Titan: Better Development with Data

Eric Schrock
Sep 27 · 4 min read

I’ve spent the better part of the last decade working with teams and organizations to better leverage data in their software development lifecycle. Through that experience, I’ve seen firsthand how teams move faster and deliver better software when they have easy access to high-quality data. At Delphix, we’ve been focused on solving this for complex enterprise databases, but the problem is much broader.

As DevOps tools and practices have matured, Developers are increasingly doing development and testing entirely on their laptop. Even with ready access to cloud resources, there’s nothing like the quick iteration cycle on your laptop, and being able to take that experience on a plane without having to worry about network connectivity.

This is all well and good, but many applications require some kind of persistent data store to be useful. No number of mocks can replace the value of working with a real datastore — if you can swing it.

The rise of docker has provided a ubiquitous means to deliver complex software like databases, with thousands of off-the-shelf images at your disposal. Even cloud data stores like DynamoDB are runnable in a container. And yet the state of the art for managing persistent containers has barely budged since docker’s inception. Efforts like flocker and dotmesh have faded or pivoted, and while a new wave of efforts is forming around the Kubernetes Container Storage Interface, they’re largely focused on managing data in production and CI/CD clusters, not on developers working on their laptop.


This led us to ask our customers, friends, and colleagues a simple question: “Would it be useful if you could manage data like code on your laptop?” When the answer was a resounding yes, we set off to build a new solution that would combine the simplicity of docker, the familiarity of git, and the power of versioned data. We quickly realized this was not just a Delphix product, but something that benefits (and should be built together with) a broad developer community. After six months of incubation, I’m pleased to share Titan with the world.

Titan is an open source project for developers to manage their data like code. Titan makes it easy to run your favorite database in a docker container on your laptop, but with the power of versioning the underlying data. Titan’s git-like CLI enables developers to clone, commit, checkout, push, and pull data just like code, making it easy to rollback to a previous state, build a test data library, or share a structured dataset with collaborators.

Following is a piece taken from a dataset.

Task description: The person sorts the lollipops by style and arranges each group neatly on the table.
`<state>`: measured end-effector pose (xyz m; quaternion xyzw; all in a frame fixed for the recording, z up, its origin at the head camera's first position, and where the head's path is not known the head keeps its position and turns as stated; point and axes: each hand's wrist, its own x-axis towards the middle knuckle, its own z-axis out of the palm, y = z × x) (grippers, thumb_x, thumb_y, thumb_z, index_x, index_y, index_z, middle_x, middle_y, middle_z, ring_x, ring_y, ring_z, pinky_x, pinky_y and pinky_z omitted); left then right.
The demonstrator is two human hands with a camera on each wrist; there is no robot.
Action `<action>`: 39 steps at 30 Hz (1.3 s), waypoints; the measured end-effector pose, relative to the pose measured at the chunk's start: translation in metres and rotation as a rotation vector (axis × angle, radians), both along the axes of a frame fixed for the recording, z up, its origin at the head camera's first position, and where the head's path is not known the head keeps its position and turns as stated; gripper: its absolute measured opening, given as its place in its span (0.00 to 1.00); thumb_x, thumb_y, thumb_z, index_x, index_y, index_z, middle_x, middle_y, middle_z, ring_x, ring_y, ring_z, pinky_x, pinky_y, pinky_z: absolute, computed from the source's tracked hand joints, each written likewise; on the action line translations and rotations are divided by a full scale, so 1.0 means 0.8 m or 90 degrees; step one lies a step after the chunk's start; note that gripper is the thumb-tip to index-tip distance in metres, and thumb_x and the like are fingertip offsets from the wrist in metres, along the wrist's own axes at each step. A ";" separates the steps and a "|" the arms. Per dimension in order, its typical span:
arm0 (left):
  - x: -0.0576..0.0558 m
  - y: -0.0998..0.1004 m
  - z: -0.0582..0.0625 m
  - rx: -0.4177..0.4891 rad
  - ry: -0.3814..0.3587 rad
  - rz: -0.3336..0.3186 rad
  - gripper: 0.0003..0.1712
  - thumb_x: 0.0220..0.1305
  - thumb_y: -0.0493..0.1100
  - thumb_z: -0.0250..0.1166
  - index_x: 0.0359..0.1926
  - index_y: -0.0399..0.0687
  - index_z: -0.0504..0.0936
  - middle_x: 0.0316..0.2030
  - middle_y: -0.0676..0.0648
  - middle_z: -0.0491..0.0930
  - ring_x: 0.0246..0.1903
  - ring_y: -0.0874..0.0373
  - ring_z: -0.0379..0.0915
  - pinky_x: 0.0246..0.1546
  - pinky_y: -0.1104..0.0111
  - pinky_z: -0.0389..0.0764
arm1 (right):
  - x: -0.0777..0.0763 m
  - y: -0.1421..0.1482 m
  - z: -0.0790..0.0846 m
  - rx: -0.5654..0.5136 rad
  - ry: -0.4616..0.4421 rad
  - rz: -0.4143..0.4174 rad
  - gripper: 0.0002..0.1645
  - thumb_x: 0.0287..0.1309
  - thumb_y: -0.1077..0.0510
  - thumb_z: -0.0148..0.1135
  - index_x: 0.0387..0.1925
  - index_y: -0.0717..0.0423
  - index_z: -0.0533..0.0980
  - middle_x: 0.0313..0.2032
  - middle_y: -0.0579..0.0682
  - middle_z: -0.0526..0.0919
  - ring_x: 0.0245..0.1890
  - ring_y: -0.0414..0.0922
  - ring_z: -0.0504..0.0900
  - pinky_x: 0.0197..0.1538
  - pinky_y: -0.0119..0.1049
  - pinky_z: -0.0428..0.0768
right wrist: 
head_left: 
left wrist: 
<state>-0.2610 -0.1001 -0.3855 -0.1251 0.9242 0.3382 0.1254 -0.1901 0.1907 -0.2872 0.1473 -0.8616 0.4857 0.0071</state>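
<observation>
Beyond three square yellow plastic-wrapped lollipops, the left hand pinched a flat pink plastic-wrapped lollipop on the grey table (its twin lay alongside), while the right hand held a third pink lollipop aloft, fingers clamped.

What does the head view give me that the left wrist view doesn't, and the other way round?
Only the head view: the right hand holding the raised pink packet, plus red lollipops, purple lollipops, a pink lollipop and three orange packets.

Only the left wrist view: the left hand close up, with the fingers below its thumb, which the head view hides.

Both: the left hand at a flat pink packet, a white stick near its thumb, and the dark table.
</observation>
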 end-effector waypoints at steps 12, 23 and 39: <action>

With Titan, you can easily clone a database, complete with schema and real data, right on your laptop:

$ titan clone s3://titan-data-demo/hello-world/dynamodb hello-world
$ aws dynamodb scan — endpoint http://localhost:8000 \
--table-name messages | jq -r ‘.Items[0].message.S’
Hello, World!

Want to run some tests while being able to repeatedly reset back to a known good state? Create a commit and check it out at your convenience:

$ titan commit -m “starting state” mongo
b040cfe3-aae5–42b2-a41c-6fe2e2baad1c
$ … run tests …
$ titan checkout -c b040cfe3-aae5–42b2-a41c-6fe2e2baad1c mongo

Run into an issue and want to share the state with someone else to help debug? Push it to a remote repository where they can clone or pull it down locally:

$ titan remote add ssh://user@host/data postgres
$ titan commit -m “somthing’s wrong” postgres
93b10f55-a3e2–48af-b3b7–9f573d4b10d0
$ titan push postgresFƒ

All of this works with any docker container with volumes, no special connectors or plugins required.


Titan has the potential to be a game-changer. As Robert Reeves, CTO of Datical, put it:

Setting up and tearing down databases for developers has been the bane of the dev workflow. Not only do developers have to decide WHERE and HOW to run the database but they have to struggle with the configuration.

Of course, containers are perfect for local development, but until Titan, applying the dev workflow to the data just didn’t happen. Now, we can apply the same dev workflow we have for code (clone, branch, commit, etc.) to the data. Seriously, it doesn’t get easier than “titan clone s3://titan-data-demo/hello-world/postgres hello-world” to have a fully functional data-populated Postgres instance on your machine.

At Delphix we’re thrilled to be a part of bringing this community to life and are eager to invest in Titan as well as our offerings around it. Titan is an open-source community at its core and welcomes anyone that wants to be a part. We’re still a young project, with plenty of rough edges and visions for the future. But we’re excited for you to join us. So head on over to titan-data.io to give it a whirl, and join the community to share your experiences and help improve Titan for developers around the world!

Eric Schrock

Written by

Chief Technology Officer @delphix. Father, creator of things, and self-proclaimed data geek. He/him.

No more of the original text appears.